A lot of scholars have found GANs useful for spotting objects and sorting valid images from fake ones. In 2017, Chinese scholars used GANs to identify roads, bridges, and other features in satellite photos.
The concern, as AI technologists told Quartz last year, is that the same technique that can discern real bridges from fake ones can also help create fake bridges that AI can’t tell from the real thing.
Myers worries that as the world comes to rely more and more on open-source images to understand the physical terrain, just a handful of expertly manipulated data sets entered into the open-source image supply line could create havoc. “Forget about the [Department of Defense] and the [intelligence community]. Imagine Google Maps being infiltrated with that, purposefully? And imagine five years from now when the Tesla [self-driving] semis are out there routing stuff?” he said.
When it comes to deep fake videos of people, biometric indicators like pulse and speech can defeat the fake effect.

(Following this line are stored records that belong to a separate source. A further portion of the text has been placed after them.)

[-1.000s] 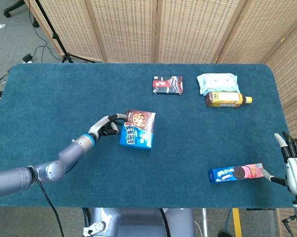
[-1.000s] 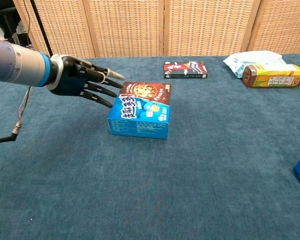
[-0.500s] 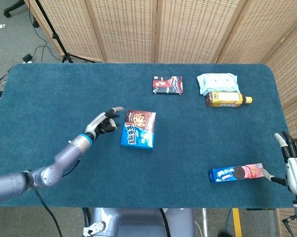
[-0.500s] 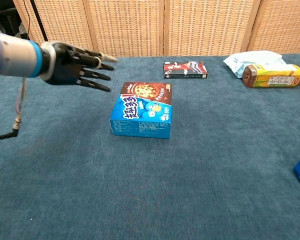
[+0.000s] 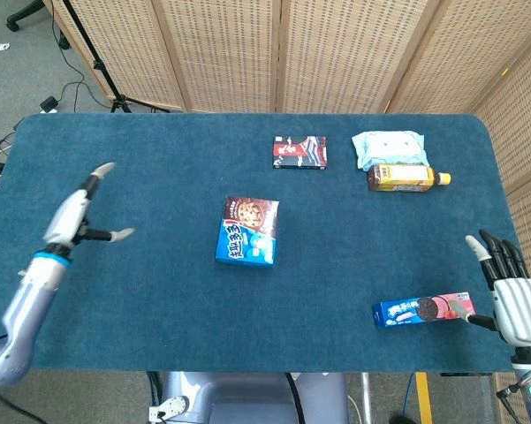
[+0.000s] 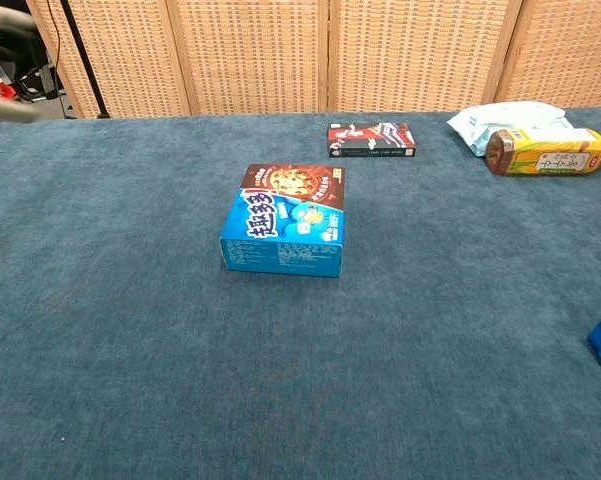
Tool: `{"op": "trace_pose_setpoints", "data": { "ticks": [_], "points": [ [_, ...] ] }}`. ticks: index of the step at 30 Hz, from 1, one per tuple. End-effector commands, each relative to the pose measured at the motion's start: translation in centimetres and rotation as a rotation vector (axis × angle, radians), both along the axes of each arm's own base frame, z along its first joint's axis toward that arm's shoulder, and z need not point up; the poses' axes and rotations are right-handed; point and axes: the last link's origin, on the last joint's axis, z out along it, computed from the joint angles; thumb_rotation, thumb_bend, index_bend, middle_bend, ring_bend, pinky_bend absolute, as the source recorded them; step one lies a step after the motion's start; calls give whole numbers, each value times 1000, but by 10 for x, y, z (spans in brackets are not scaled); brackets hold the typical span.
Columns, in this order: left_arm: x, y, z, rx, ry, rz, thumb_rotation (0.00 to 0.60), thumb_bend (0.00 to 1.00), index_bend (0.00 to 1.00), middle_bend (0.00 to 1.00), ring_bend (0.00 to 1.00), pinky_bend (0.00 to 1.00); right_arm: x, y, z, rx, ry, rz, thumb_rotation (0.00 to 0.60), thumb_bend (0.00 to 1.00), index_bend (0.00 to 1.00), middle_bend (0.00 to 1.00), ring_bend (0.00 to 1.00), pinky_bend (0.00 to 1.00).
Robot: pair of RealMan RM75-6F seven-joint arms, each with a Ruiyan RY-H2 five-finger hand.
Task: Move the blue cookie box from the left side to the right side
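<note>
The blue cookie box [image 5: 246,231] lies flat near the middle of the table, its brown cookie picture at the far end; the chest view shows the cookie box [image 6: 283,233] alone on the cloth. My left hand [image 5: 78,212] hangs far to the left of it, fingers spread, holding nothing. In the chest view only a blurred trace of the left hand [image 6: 2,25] shows at the top left corner. My right hand [image 5: 509,297] is open at the table's front right corner, well apart from the box.
A blue and pink cookie sleeve [image 5: 421,310] lies just left of my right hand. At the back right lie a dark small box [image 5: 299,152], a pale blue packet [image 5: 388,146] and a yellow bottle [image 5: 408,177] on its side. Blue cloth table [image 5: 141,159].
My left hand has drawn away from the cookie box, swinging far left and up. The box stays where it was. My right hand has shifted slightly up and left.
</note>
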Motion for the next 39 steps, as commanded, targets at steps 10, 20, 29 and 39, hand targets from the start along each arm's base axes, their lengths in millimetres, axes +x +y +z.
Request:
{"op": "trace_pose_setpoints", "data": {
  "ticks": [10,20,29,39],
  "points": [
    [-79,-95,47,165,292,156,600,0,0,0,0,0,93,-69,10,160,81,311,600,766,256,109,2,0],
    [-88,-127,63,185,349,235,600,0,0,0,0,0,168,-117,-38,304,294,499,600,1000,291,158,22,44],
    [-89,-123,61,153,356,245,600,0,0,0,0,0,240,-153,-107,400,344,636,600,1000,295,162,21,57],
    [-93,-116,56,125,368,279,600,0,0,0,0,0,300,-183,-173,483,318,630,600,1000,309,192,75,161]
  ]
}}
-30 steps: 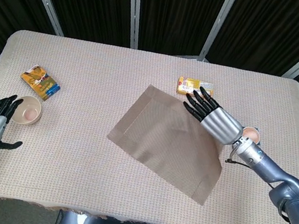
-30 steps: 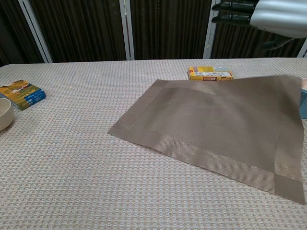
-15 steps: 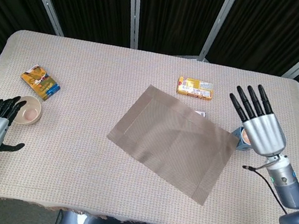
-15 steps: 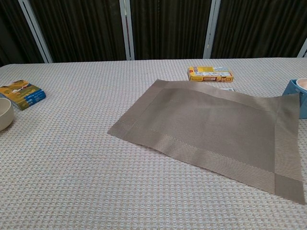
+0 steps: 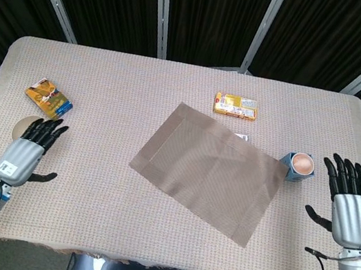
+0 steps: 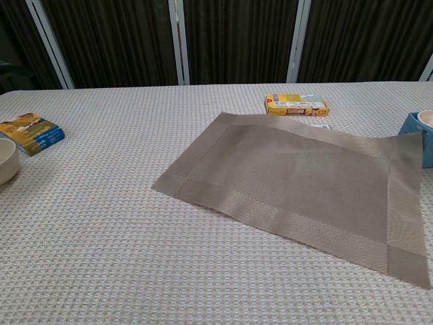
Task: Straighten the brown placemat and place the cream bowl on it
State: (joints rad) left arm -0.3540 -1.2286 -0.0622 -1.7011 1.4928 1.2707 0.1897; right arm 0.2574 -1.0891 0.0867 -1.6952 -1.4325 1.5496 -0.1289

But faked landscape isn’t vulnerable to the same techniques.
Even if you can defeat GANs, a lot of image-recognition systems can be fooled by adding small visual changes to the physical objects in the environment themselves, such as stickers added to stop signs that are barely noticeable to human drivers but that can throw off machine vision systems, as DARPA program manager Hava Siegelmann has demonstrated.
Myers says the military and intelligence community can defeat GAN, but it’s time-consuming and costly, requiring multiple, duplicate collections of satellite images and other pieces of corroborating evidence. “For every collect, you have to have a duplicate collect of what occurred from different sources,” he said. “Otherwise, you’re trusting the one source.”
The challenge is both a technical and a financial one.
“The biggest thing is the funding required to make sure you can do what I just talked about,” he said.
On Thursday, U.S. officials confirmed that data integrity is a rising concern. “It’s something we care about in terms of protecting our data because if you can get to the data you can do the poisoning, the corruption, the deceiving and the denials and all of those other things,” said Lt. Gen. Jack Shanahan, who runs the Pentagon’s new Joint Artificial Intelligence Center. “We have a strong program protection plan to protect the data. If you get to the data, you can get to the model.”
But when it comes to protecting open-source data and images, used by everybody from news organizations to citizens to human rights groups to hedge funds to make decisions about what is real and what isn’t, the question of how to protect it is frighteningly open. The gap between the “truth” that the government can access and the “truth” that the public can access may soon become unbridgeable, which would further erode the public credibility of the national security community and the functioning of democratic institutions.
Andrew Hallman, who heads the CIA’s Digital Directorate, framed the question in terms of epic conflict. “We are in an existential battle for truth in the digital domain,” Hallman said. “That’s, again, where the help of the private sector is important and these data providers. Because that’s frankly the digital conflict we’re in, in that battle space…This is one of my highest priorities.”
When asked if he felt the CIA had a firm grasp of the challenge of fake information in the open-source domain, Hallman said, “I think we are starting to. We are just starting to understand the magnitude of the problem.”